**Exercise aim**: Once you have reviewed the listing below, restate it word for word.

**Source material**:

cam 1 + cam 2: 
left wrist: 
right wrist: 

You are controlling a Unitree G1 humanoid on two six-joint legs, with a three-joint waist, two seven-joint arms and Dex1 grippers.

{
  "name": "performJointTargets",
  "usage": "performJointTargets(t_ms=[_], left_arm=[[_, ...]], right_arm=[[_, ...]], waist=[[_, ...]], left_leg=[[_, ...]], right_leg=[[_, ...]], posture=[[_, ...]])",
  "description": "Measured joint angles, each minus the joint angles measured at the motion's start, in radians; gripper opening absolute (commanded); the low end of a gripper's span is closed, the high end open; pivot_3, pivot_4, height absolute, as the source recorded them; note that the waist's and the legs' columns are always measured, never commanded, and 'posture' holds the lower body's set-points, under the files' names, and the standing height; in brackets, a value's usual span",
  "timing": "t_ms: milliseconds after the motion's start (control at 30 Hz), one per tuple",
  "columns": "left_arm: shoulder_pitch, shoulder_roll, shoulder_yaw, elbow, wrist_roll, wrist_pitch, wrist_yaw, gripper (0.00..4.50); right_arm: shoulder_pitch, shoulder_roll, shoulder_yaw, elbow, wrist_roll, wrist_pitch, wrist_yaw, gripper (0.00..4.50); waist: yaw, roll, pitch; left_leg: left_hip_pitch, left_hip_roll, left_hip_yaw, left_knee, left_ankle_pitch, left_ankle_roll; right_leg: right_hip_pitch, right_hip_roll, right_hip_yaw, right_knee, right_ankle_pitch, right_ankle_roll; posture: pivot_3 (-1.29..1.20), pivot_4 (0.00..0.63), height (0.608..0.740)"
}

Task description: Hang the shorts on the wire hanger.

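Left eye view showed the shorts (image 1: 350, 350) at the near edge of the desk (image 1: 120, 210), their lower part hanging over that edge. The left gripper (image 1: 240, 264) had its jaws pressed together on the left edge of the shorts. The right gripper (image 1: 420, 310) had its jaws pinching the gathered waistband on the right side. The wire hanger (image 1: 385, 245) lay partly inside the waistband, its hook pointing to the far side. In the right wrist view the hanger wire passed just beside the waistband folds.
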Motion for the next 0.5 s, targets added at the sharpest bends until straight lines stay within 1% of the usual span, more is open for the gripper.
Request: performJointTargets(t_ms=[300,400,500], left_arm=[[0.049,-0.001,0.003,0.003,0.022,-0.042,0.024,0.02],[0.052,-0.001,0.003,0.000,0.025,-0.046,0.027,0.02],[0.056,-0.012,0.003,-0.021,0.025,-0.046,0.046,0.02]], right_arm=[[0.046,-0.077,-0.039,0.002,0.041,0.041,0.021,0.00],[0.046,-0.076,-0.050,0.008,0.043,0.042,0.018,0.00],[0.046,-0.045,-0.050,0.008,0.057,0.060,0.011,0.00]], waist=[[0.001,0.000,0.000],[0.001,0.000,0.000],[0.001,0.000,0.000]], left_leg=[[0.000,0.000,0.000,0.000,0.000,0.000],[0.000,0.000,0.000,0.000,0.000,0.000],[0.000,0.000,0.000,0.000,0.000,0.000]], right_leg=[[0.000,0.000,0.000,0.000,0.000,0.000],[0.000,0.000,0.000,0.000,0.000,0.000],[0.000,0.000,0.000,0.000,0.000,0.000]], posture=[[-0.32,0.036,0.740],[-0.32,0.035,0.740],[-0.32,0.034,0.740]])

**Solution**:
cam 1 + cam 2: 
left wrist: 
right wrist: 

You are controlling a Unitree G1 humanoid on two six-joint legs, with a three-joint waist, two seven-joint arms and Dex1 grippers.

{
  "name": "performJointTargets",
  "usage": "performJointTargets(t_ms=[_], left_arm=[[_, ...]], right_arm=[[_, ...]], waist=[[_, ...]], left_leg=[[_, ...]], right_leg=[[_, ...]], posture=[[_, ...]])",
  "description": "Measured joint angles, each minus the joint angles measured at the motion's start, in radians; gripper opening absolute (commanded); the low end of a gripper's span is closed, the high end open; pivot_3, pivot_4, height absolute, as the source recorded them; note that the waist's and the legs' columns are always measured, never commanded, and 'posture' holds the lower body's set-points, under the files' names, and the standing height; in brackets, a value's usual span",
  "timing": "t_ms: milliseconds after the motion's start (control at 30 Hz), one per tuple",
  "columns": "left_arm: shoulder_pitch, shoulder_roll, shoulder_yaw, elbow, wrist_roll, wrist_pitch, wrist_yaw, gripper (0.00..4.50); right_arm: shoulder_pitch, shoulder_roll, shoulder_yaw, elbow, wrist_roll, wrist_pitch, wrist_yaw, gripper (0.00..4.50); waist: yaw, roll, pitch; left_leg: left_hip_pitch, left_hip_roll, left_hip_yaw, left_knee, left_ankle_pitch, left_ankle_roll; right_leg: right_hip_pitch, right_hip_roll, right_hip_yaw, right_knee, right_ankle_pitch, right_ankle_roll; posture: pivot_3 (-1.29..1.20), pivot_4 (0.00..0.63), height (0.608..0.740)"
}

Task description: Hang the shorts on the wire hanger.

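Left eye view showed the shorts (image 1: 350, 350) at the near edge of the desk (image 1: 120, 210), their lower part hanging over that edge. The left gripper (image 1: 240, 264) had its jaws pressed together on the left edge of the shorts. The right gripper (image 1: 420, 310) had its jaws pinching the gathered waistband on the right side. The wire hanger (image 1: 385, 245) lay partly inside the waistband, its hook pointing to the far side. In the right wrist view the hanger wire passed just beside the waistband folds.
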Motion for the next 0.5 s, targets added at the sharpest bends until straight lines stay within 1% of the usual span, more is open for the gripper.
Request: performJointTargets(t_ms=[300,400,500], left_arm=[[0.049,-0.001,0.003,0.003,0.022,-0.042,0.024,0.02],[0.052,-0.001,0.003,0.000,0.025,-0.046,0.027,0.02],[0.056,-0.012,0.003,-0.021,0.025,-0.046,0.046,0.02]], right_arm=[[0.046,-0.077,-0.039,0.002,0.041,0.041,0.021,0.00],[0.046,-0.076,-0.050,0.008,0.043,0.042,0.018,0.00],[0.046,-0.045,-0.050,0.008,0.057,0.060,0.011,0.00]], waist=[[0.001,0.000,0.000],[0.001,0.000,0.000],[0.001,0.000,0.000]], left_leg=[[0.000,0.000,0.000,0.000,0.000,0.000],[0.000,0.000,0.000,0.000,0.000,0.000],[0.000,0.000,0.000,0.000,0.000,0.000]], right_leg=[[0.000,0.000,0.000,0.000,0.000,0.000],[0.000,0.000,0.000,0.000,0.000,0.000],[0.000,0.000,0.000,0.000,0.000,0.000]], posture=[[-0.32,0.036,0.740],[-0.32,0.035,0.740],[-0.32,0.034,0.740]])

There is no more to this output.